Only these lines are needed: the first line of the entries below through the line with "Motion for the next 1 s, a", each returned exactly.

• • • • • • •

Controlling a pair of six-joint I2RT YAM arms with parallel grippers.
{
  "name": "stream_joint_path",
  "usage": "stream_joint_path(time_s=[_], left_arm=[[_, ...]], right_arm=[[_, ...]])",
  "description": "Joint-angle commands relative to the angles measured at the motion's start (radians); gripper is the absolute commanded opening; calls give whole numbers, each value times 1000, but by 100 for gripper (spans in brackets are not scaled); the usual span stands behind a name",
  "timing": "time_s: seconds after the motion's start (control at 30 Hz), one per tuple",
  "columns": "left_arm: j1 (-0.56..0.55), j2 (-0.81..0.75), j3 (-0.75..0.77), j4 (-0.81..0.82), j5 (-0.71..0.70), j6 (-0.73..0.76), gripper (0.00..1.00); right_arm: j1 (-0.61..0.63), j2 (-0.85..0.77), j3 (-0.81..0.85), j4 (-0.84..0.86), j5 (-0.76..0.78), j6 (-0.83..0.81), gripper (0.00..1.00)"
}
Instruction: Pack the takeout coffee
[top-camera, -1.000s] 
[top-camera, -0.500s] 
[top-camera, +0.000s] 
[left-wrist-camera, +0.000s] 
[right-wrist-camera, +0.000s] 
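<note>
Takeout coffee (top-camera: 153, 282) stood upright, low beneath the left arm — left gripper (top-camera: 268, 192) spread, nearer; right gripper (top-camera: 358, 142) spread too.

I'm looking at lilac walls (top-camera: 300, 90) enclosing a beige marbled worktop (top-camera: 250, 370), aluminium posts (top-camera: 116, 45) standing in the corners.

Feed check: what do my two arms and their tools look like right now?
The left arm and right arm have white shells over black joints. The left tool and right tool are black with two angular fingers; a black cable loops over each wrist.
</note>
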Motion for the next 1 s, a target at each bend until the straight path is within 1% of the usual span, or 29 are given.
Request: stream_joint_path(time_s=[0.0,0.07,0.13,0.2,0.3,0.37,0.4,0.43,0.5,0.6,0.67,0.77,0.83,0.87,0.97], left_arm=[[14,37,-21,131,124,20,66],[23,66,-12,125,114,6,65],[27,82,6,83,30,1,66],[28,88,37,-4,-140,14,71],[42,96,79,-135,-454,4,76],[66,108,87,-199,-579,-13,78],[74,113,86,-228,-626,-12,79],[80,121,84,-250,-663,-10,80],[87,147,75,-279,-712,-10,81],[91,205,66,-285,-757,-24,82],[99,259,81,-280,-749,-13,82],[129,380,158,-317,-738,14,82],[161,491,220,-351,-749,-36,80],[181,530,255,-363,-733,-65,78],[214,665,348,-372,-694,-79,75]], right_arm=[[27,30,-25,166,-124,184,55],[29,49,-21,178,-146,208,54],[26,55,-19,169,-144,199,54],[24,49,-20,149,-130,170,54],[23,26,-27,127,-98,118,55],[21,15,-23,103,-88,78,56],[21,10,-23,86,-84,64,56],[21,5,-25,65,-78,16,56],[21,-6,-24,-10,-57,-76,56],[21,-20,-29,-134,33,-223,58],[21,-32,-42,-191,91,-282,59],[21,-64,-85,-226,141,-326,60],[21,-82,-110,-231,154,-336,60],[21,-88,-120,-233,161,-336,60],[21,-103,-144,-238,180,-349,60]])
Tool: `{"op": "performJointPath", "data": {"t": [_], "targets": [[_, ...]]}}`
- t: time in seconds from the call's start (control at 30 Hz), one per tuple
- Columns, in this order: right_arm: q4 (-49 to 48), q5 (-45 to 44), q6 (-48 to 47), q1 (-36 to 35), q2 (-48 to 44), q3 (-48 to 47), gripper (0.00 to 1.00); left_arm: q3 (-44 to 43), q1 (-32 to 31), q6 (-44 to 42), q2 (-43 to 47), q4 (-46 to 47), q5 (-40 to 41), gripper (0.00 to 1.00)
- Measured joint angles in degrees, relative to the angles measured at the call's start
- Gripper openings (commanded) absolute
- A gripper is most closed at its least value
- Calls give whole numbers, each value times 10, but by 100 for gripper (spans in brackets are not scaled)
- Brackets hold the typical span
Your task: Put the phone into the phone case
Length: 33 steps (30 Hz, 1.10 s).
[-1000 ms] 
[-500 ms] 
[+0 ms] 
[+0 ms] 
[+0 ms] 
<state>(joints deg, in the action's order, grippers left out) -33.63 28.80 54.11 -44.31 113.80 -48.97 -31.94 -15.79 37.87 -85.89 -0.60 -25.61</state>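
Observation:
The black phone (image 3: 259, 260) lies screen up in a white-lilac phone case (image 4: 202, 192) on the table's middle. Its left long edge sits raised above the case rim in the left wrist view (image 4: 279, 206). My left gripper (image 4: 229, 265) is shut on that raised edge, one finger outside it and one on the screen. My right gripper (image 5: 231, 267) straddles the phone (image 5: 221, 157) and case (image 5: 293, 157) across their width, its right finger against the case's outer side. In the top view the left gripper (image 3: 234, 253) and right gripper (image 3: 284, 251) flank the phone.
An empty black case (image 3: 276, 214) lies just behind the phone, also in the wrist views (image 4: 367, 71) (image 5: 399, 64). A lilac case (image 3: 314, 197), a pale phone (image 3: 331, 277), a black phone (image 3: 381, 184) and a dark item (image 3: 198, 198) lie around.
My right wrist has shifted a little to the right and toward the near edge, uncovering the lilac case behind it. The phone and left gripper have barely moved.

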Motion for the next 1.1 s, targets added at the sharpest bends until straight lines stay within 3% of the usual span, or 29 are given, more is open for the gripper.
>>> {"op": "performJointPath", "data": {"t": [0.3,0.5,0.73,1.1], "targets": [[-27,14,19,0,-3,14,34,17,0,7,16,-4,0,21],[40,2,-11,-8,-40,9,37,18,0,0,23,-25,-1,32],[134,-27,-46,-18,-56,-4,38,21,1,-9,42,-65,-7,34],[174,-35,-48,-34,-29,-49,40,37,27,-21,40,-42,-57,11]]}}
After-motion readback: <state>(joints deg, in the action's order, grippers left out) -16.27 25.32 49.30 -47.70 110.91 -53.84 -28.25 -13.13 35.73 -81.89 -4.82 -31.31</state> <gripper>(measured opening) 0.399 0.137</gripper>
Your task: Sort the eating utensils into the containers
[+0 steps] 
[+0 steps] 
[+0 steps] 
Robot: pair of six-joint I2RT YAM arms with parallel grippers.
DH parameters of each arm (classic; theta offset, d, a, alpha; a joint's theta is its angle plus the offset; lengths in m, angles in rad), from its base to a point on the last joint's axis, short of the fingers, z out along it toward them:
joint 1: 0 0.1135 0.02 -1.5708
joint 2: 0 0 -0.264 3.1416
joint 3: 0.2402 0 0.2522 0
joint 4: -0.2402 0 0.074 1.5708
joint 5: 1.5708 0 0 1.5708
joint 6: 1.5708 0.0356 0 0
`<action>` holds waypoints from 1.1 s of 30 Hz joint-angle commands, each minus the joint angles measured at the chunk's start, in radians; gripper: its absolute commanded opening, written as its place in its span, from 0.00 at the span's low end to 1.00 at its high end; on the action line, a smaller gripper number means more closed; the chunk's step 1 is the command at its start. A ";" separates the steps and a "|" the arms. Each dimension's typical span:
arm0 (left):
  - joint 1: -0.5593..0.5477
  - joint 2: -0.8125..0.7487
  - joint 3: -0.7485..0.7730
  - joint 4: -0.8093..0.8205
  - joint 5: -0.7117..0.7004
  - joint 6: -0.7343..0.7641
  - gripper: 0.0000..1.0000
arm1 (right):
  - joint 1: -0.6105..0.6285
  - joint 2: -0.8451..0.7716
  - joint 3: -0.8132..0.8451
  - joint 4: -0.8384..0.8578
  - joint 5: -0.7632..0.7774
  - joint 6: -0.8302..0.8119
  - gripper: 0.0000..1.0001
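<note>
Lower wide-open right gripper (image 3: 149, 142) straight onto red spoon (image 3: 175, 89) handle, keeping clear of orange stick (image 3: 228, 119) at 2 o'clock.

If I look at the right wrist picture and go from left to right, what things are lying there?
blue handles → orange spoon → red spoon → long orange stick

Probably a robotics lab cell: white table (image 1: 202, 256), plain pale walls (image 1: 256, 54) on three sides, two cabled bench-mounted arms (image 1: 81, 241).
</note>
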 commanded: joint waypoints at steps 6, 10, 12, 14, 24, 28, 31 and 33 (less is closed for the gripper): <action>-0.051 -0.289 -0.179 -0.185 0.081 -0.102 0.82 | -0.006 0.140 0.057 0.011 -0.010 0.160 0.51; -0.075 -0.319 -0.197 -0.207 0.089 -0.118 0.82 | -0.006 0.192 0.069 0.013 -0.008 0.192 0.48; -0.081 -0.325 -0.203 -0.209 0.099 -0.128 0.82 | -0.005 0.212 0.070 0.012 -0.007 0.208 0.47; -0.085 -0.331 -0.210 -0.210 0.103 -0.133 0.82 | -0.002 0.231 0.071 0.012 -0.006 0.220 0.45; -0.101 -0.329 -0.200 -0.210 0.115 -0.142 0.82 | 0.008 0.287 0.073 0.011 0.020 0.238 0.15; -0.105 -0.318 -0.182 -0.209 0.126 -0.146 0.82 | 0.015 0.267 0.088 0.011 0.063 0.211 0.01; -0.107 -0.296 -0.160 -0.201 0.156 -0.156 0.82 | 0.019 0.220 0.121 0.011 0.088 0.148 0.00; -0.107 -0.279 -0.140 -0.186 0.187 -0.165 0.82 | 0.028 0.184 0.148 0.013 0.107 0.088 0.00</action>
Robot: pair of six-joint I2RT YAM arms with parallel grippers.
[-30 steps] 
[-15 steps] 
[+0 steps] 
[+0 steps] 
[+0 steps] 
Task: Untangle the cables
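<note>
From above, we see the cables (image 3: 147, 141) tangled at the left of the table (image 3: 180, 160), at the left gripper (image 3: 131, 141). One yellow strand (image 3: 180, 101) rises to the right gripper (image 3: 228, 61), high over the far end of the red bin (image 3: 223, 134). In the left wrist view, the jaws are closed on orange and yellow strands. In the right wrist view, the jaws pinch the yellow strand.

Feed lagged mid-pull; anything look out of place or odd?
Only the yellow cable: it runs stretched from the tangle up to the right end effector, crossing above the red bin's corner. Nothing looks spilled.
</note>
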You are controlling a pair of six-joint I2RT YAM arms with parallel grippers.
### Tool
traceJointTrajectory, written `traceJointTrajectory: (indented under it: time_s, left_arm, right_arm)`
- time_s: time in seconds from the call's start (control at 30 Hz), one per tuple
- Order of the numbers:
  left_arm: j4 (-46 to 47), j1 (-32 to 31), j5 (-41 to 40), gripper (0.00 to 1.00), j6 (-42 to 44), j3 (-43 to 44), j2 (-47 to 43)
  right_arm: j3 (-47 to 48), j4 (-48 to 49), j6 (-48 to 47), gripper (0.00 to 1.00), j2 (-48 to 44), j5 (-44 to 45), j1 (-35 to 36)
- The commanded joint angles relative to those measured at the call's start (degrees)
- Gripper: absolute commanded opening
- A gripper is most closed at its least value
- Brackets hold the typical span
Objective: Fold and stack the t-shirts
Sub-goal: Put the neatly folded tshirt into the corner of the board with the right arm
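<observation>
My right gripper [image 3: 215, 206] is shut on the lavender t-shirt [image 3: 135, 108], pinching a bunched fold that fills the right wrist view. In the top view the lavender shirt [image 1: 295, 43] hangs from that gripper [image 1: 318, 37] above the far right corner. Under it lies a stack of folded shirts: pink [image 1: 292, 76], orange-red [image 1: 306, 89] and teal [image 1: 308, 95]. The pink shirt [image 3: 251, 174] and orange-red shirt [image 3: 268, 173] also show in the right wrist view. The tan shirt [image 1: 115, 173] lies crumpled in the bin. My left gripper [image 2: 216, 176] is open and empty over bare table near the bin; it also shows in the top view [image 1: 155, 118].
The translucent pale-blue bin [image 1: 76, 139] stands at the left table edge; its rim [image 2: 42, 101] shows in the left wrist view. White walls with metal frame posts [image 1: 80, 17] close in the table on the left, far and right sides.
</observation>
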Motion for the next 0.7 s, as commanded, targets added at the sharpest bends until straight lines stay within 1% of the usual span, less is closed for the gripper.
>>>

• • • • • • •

→ **Written answer**:
Controlling a pair of six-joint I2RT YAM arms with parallel grippers.
{
  "name": "stream_joint_path",
  "usage": "stream_joint_path(time_s=[_], left_arm=[[_, ...]], right_arm=[[_, ...]])",
  "description": "Joint-angle commands relative to the angles measured at the motion's start (radians); gripper is the absolute commanded opening; calls give whole numbers, each value times 1000, but by 100 for gripper (spans in brackets are not scaled); the usual span stands behind a name",
  "timing": "time_s: seconds after the motion's start (control at 30 Hz), one per tuple",
  "columns": "left_arm: j1 (-0.56..0.55), j2 (-0.81..0.75), j3 (-0.75..0.77), j4 (-0.81..0.82), j5 (-0.71..0.70), j6 (-0.73..0.76), gripper (0.00..1.00); right_arm: j1 (-0.61..0.63), j2 (-0.85..0.77), j3 (-0.81..0.85), j4 (-0.84..0.86), j5 (-0.76..0.78), j6 (-0.83..0.81), gripper (0.00..1.00)"
}
Instruction: Pack the takeout coffee
[top-camera, -1.000s] 
[top-camera, -0.500s] 
[top-camera, +0.000s] 
[left-wrist-camera, +0.000s] 
[right-wrist-camera, +0.000s] 
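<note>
Takeout coffee (top-camera: 153, 282) stood upright, low beneath the left arm — left gripper (top-camera: 268, 192) spread, nearer; right gripper (top-camera: 358, 142) spread too.

I'm looking at lilac walls (top-camera: 300, 90) enclosing a beige marbled worktop (top-camera: 250, 370), aluminium posts (top-camera: 116, 45) standing in the corners.

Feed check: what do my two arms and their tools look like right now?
The left arm and right arm have white shells over black joints. The left tool and right tool are black with two angular fingers; a black cable loops over each wrist.
</note>
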Motion for the next 1 s, a target at each bend until the straight path is within 1% of the usual span, or 29 are given.

The generated output is now complete.